Headed downriver to sample for aquatic bugs for the StreamWatch volunteer program, we quickly learn that the shoals in the center extend almost entirely across the river. We snuggle up against the left bank, a vertical wall of dying asters and poison ivy, where a channel twice the width of the canoe is just deep enough to get a decent stroke. Rounding Hell’s Bend, we stick to the outside, but in the long straightaway below we have to shove our way to the other side, seeking a route through the shallows of coarse sand deposited as the water slowed and dropped its load after the last storm. The bottom is now being sculpted by the gentle flow into underwater ripples and bluffs much like the sharp relief of the winter beach is built by the tides and wind. The channels along the banks are a Piedmont version of aquamarine. The summer’s weed is gone, and everywhere, the water is clear enough to see to the bottom, where sunken leaves tumble and pile up against underwater tree limbs and rock outcroppings.

Once at the sampling site below the Mill, we get to work, scraping bugs from a shallow cobbled riffle into the mesh net and pouring over the contents with our middle aged eyes. We enter the world of macro – where everything of interest is small – one-eighth to as much as an inch long, like the fat, ribbed crane fly larvae that are in abundance today. We’ve also captured small pebbles, twigs, and leaves in various stages of decomposition – and from this tumble of browns and yellows, we must pick out the larvae of mayflies, water pennies, and caddisflies – as well as the tiny clams and snails and worms that inhabit the stream. Having sampled for a couple of years, we know that you look until you can’t find any more bugs, and then you look again, switch sides of the table and look some more, flip the net over and keep on looking, before you can have confidence that you’ve collected all the bugs in the net, which is necessary to assure quality data. While we pour over the net, the river tumbles over the stone from the old dam, the sound making it seem like a fuller river than it is.

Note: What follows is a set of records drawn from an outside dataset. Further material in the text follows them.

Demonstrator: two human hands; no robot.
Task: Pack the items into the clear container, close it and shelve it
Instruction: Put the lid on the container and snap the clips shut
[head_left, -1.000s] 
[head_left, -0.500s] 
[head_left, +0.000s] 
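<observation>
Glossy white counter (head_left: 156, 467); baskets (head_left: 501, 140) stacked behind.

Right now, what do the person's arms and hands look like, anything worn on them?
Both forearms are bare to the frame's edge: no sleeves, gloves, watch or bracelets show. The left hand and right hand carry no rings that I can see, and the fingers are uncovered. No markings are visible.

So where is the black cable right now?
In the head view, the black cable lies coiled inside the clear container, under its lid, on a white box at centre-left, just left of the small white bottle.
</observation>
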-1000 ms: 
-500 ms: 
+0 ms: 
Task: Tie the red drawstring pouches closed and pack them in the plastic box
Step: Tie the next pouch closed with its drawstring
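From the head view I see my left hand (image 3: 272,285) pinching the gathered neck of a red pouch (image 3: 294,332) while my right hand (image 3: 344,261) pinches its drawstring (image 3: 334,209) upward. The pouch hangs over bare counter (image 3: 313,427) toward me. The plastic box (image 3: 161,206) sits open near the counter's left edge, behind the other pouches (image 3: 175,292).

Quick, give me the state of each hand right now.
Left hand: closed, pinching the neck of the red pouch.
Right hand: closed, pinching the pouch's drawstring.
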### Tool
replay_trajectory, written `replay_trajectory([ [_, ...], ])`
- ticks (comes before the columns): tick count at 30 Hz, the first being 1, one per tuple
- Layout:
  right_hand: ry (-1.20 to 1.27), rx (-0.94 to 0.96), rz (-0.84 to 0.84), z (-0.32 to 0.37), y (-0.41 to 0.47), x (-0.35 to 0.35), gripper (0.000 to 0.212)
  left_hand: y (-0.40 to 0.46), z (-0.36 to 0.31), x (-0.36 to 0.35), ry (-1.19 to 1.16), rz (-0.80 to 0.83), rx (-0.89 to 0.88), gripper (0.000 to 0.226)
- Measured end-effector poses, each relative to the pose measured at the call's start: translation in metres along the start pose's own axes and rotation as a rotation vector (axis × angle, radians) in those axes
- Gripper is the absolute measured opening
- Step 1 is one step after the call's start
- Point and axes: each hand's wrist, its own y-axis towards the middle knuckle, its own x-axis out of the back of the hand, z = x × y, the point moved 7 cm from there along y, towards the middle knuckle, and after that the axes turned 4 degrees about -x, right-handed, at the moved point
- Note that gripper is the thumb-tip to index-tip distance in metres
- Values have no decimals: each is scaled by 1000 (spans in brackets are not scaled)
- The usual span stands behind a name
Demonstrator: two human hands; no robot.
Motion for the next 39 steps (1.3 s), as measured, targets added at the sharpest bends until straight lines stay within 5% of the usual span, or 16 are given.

By four o’clock, we’re winding down, just as the sky turns an ominous gray and the late afternoon sun catches clouds in curving lines stretched out in the wake the tropical depression, Noel. After pulling the canoe back up through the rapids to head home, I trip trying to step in the canoe and am suddenly on my butt in two feet of water that now feels plenty cool. The paddle back upstream is welcome and warming work. At the far end of the long straight channel, the late afternoon sky is dense with clouds descending their dark on tawny yellow sycamores that flank the river. After straining to find the small bugs, it feels good to stretch my eyes into the distance.

This is a good time of year to stay flexible and acknowledge what is. Though the Virginia autumn has been fickle with little water and overly-warm temperatures, what is just right is the slant of light -- unmistakably autumn -- soft but crisp, forcing one’s concentration on the essentials of life: food, shelter, and companionship. It is a good time to gather up, pick over, collect what is meaningful or needed, being sure not to waste or overlook anything important, while at the same time keeping the long view -- which stretches out past the shorter days that are upon us – with a vision of another season to come.